Guy knows nothing of him, except that he is still doing what he deems his duty in fighting for the Confederacy, but from exchanged prisoners, who had come up from Richmond, he has heard of a beautiful lady, an officer’s wife, and as rumor said, a Northern woman, who visited them in prison, speaking kind words of sympathy, and once binding up a drummer boy’s aching head with a handkerchief, which he still retained, and on whose corner could be faintly traced the name of “Agnes Remington.”
Jessie’s eyes are full of tears as she says:
“Poor mamma, how glad I am I did not go to Virginia with her. It’s months since I heard from her direct. Of course it was she who was so good to the drummer boy. She cannot be much of a rebel,” and Jessie glances triumphantly at Mrs. Noah, who, never having quite overcome her dislike of Agnes, had sorely tried Jessie by declaring that her mother “had found her level at last, and was just where she wanted to be.”
Good Mrs.
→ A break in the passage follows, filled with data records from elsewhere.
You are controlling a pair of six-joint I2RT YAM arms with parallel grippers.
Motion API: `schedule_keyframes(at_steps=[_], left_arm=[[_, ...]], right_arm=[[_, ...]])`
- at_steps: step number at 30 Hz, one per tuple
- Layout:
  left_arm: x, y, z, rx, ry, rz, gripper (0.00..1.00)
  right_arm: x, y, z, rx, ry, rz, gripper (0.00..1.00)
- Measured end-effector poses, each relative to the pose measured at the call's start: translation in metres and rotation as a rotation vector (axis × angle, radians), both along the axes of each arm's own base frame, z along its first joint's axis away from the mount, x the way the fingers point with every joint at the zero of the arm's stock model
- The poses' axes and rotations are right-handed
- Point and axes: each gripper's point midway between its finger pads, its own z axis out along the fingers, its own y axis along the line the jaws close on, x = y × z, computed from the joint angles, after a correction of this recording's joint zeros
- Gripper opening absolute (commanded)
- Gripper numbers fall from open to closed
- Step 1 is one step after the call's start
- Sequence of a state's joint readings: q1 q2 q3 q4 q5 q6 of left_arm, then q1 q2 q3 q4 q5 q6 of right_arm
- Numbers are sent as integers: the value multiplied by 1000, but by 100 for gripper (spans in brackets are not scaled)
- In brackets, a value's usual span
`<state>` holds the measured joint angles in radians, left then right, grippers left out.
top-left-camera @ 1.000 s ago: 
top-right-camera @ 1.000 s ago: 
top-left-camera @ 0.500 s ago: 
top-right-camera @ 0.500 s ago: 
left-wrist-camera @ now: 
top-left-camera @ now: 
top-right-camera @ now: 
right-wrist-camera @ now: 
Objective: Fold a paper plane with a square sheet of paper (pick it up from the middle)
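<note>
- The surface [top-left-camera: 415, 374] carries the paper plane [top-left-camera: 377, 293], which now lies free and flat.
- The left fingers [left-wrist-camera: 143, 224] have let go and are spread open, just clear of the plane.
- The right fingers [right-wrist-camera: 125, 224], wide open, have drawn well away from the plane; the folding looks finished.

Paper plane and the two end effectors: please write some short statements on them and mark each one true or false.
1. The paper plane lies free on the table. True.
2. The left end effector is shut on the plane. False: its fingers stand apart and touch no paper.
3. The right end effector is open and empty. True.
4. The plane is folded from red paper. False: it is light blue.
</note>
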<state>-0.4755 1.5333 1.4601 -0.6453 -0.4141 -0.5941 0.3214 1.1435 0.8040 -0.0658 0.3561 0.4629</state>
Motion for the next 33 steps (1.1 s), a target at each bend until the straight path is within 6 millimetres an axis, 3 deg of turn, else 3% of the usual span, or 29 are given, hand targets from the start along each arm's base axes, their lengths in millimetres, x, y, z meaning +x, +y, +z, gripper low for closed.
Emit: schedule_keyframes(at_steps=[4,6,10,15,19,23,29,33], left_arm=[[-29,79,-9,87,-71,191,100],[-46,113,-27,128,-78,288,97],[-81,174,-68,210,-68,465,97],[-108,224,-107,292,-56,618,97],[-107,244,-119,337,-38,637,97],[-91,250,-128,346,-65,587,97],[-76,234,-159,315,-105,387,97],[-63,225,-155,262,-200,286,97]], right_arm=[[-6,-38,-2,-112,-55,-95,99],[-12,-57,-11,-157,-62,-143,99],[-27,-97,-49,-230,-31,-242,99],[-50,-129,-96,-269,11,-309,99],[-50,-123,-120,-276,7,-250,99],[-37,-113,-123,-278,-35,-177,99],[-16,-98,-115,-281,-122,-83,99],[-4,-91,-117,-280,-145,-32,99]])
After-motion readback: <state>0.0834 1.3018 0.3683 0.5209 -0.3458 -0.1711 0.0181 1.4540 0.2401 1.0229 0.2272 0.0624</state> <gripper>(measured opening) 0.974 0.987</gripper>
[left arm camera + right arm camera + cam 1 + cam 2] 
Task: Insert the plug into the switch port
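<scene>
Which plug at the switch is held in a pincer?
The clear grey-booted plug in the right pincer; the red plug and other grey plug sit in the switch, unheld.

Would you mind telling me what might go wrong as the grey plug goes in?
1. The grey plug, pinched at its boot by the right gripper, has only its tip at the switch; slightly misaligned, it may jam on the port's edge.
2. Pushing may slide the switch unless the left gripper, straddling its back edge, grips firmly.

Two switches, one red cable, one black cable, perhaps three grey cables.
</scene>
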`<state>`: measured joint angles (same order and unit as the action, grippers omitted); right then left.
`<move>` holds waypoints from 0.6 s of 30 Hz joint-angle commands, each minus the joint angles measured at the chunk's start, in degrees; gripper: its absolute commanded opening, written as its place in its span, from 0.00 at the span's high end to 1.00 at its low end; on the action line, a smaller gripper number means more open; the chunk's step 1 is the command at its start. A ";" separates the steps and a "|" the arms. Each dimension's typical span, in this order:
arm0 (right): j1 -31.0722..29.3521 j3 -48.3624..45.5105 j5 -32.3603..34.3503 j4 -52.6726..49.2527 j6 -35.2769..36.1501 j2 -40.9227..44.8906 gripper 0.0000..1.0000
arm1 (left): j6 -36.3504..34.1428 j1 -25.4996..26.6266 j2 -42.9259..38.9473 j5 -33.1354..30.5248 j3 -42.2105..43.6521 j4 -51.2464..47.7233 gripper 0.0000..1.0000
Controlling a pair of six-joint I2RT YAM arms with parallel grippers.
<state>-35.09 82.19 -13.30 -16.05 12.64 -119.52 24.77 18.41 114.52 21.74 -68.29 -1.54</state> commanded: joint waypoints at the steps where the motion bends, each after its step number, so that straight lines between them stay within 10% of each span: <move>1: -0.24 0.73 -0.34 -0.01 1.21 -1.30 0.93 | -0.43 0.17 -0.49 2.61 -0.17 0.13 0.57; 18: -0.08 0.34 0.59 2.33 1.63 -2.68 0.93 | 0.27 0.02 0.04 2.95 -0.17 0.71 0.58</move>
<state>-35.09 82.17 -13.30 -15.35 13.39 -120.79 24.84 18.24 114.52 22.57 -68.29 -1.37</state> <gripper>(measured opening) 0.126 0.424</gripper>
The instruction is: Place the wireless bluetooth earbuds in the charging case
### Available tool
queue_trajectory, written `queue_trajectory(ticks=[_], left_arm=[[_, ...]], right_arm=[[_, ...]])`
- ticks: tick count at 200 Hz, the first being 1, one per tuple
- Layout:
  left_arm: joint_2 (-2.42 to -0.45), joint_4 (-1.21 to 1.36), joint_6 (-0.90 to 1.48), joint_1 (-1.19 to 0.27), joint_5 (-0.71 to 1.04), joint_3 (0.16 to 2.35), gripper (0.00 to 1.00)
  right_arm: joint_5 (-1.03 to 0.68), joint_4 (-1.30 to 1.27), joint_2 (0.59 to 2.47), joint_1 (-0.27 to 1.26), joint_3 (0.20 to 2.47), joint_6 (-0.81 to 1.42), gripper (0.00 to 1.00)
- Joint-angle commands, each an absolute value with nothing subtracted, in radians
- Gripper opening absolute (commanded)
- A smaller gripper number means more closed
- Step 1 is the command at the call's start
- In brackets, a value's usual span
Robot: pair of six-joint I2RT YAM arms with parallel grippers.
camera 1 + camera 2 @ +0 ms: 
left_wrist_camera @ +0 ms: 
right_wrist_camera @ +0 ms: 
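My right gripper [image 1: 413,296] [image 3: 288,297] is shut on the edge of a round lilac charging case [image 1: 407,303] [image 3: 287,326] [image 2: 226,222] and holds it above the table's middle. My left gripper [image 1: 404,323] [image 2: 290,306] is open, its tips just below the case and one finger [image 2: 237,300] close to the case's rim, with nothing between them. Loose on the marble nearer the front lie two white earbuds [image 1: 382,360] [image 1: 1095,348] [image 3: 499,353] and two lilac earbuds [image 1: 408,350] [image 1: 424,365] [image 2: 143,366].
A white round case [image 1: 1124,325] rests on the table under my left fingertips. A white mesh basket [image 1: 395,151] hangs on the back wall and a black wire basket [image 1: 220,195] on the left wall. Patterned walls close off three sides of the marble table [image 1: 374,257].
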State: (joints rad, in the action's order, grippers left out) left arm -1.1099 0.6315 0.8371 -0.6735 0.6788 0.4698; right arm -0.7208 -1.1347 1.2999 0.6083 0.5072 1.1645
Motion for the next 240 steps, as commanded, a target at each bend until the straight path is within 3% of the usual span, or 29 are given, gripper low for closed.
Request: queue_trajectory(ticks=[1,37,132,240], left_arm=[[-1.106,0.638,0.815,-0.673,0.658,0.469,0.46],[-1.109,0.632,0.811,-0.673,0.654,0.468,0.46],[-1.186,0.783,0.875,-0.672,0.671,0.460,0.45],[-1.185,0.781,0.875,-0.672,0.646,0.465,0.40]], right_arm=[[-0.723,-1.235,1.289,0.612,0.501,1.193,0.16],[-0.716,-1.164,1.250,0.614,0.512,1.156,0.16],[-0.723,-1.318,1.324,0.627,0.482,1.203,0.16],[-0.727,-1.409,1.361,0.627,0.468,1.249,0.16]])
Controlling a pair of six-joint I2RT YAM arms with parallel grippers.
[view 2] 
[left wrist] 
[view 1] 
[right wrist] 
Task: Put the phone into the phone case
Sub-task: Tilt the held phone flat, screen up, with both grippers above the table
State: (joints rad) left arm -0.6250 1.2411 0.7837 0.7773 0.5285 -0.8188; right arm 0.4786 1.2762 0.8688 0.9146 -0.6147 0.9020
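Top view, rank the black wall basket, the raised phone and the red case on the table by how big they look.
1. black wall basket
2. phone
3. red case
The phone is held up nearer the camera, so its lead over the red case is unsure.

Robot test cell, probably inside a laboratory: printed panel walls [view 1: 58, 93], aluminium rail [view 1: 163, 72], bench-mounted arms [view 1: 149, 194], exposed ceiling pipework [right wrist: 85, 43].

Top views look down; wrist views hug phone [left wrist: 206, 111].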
Noah, the ancient man whose name she bore would as soon have thought of leaving the Ark as she of turning a traitor to her country, and when she heard of the riotous mob raised against the draft, she talked seriously of going in person to New York “to give ’em a piece of her mind,” and for one whole day refused to speak to Flora’s husband, because he was a “dum dimocrat,” and she presumed was opposed to Lincoln. With the exception of Maddy, no one was more pleased to see Guy than herself. He was her boy, the one she brought up, and with all a mother’s fervor she kissed his bronzed cheek, and told him how glad she was to have him back.
With his boy on his sound arm, Guy disengaged himself from the noisy group and went with Maddy to where the little lady, the child he had never seen, was just beginning to show signs of resentment at being left so long alone.
“Lulu, sissy, papa’s come; this is papa,” the little boy cried, assuming the honor of the introduction.
Lulu, as they called her, was not afraid of the tall soldier, and stretching out her fat, white hands, went to him readily. Blue-eyed and golden haired, she bore but little resemblance to either father or mother, but there was a sweet, beautiful face, of which Maddy had often dreamed, but never seen, and whether it were in the infantile features of his little girl. Parting lovingly her yellow curls and kissing her fair cheek, he said to Maddy, softly, just as he always spoke of that dead one:
“Maddy, darling, Margaret Holbrook is right—our baby daughter is very much like our dear lost Lucy Atherstone.”